Interpellé mercredi à Calais, un homme né en 1990 a été mis en examen vendredi 18 septembre dans l’affaire de la tête de cochon déposée devant le domicile de Christian Estrosi à Nice. Trois chefs de mise en examen ont été retenus, dont la « provocation à la haine ou la violence. » Le suspect a été placé en détention provisoire.
Un nouveau suspect a été mis en examen dans l’affaire de la tête de cochon déposée devant le domicile privé de Christian Estrosi à Nice, le 27 février dernier. Interpellé mercredi à Calais sur mandat de recherche, l’homme né en 1990 a été présenté au magistrat instructeur ce vendredi 18 septembre.
Selon le parquet de Nice, le suspect possède les nationalités britannique et tunisienne. Se présentant comme domicilié à Londres, l’homme exerce une activité de chef d’entreprise. L’audition a notamment permis d’établir que le suspect reconnaît connaître certaines personnes déjà mises en cause dans la procédure.
Le principal élément reconnu concerne l’achat de la tête de cochon. Le suspect a admis avoir « directement participé à l’achat de la tête de cochon. » En revanche, toute implication dans des faits délictueux est contestée.

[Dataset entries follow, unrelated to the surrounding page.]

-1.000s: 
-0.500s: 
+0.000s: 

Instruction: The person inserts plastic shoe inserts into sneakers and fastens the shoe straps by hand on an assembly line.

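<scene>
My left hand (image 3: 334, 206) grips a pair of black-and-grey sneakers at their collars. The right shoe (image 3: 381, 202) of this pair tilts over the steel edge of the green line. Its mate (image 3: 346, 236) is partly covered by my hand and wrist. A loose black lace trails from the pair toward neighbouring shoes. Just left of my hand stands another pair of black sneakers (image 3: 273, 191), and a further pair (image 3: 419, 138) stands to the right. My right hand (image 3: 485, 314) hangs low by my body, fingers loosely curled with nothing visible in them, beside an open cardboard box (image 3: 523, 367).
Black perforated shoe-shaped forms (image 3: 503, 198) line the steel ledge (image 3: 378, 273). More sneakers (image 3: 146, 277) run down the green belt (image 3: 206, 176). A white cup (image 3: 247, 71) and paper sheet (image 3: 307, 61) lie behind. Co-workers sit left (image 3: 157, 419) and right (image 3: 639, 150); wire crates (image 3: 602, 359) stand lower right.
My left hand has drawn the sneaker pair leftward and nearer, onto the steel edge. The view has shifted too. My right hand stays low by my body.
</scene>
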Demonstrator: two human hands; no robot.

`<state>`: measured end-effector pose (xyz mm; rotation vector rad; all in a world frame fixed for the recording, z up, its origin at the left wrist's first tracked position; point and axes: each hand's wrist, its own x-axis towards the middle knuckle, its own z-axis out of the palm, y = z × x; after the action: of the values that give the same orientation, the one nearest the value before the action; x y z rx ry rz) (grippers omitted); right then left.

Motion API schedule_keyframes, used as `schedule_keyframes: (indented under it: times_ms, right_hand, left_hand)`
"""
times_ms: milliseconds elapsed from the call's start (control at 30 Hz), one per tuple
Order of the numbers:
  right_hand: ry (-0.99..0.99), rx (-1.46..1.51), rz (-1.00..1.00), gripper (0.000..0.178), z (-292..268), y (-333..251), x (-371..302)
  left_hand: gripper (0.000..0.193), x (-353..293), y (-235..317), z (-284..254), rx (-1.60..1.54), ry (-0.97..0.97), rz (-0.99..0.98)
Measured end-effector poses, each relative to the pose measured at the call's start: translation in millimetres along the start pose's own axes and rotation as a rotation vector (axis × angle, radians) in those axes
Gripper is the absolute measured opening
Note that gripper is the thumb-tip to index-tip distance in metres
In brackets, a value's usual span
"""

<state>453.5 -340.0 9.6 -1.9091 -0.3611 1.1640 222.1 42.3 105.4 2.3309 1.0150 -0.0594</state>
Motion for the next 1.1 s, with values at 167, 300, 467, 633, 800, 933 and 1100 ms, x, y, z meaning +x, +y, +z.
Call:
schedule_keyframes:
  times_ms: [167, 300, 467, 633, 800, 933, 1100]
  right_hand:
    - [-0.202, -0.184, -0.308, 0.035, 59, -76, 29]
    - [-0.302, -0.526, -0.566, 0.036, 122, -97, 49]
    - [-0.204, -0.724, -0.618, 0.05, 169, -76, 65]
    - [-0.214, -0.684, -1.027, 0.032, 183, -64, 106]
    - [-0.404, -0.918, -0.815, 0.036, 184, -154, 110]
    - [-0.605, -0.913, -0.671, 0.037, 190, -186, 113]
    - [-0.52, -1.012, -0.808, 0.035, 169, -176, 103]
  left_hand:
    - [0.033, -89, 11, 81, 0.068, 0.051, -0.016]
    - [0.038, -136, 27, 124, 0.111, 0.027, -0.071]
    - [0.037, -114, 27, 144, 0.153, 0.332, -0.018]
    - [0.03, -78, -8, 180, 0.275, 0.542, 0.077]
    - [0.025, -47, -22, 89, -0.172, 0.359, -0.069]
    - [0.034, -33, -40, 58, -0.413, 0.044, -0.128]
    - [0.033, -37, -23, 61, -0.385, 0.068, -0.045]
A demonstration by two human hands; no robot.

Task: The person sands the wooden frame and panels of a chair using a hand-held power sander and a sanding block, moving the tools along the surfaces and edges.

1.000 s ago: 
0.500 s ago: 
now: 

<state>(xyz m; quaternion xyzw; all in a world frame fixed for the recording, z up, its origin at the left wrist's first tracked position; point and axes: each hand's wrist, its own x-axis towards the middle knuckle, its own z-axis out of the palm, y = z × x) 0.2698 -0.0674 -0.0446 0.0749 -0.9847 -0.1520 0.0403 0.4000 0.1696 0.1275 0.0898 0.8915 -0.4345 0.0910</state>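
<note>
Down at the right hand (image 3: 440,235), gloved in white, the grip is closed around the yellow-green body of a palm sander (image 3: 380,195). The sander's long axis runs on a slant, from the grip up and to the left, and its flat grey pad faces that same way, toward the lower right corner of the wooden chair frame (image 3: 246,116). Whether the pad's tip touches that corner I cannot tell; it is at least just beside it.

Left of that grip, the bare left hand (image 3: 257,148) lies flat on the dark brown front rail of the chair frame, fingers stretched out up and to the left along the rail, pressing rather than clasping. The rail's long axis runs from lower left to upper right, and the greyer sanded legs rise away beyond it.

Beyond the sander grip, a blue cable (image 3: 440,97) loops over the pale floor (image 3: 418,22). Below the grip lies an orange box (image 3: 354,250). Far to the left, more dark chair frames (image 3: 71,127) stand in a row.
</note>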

Trois chefs de mise en examen
Présenté à la justice dans le cadre d’un mandat d’amener, le suspect a été mis en examen pour « participation à une association de malfaiteurs en vue de commettre un ou plusieurs délits punis de moins de cinq ans », « provocation à la haine ou la violence » et « violences sur élu. » Conformément aux réquisitions du parquet de Nice, un placement en détention provisoire a ensuite été décidé.
L’affaire avait débuté le 27 février, en pleine campagne pour les élections municipales. Une tête de porc avait été déposée devant le domicile de Christian Estrosi et de son épouse. Une affiche insultante et une étoile de David accompagnaient alors la tête de cochon.
Deux personnes soupçonnées d’avoir organisé le commando étaient depuis activement recherchées. L’interpellation réalisée à Calais constitue donc une nouvelle étape dans les investigations menées par la justice.
Quatre autres personnes déjà mises en examen
Quatre autres personnes ont déjà été mises en examen dans cette procédure. Deux hommes de nationalité tunisienne avaient été interpellés début mars. Deux proches du couple Estrosi ont également été mis en cause, dont un ancien policier de la Direction de la surveillance du territoire (DST). Quatre autres individus avaient par ailleurs été placées en garde à vue, dont deux femmes, sans qu’une mise en examen soit annoncée les concernant.
Les investigations se poursuivent afin de déterminer précisément les responsabilités de chacun dans cette affaire. Le suspect interpellé à Calais demeure présumé innocent.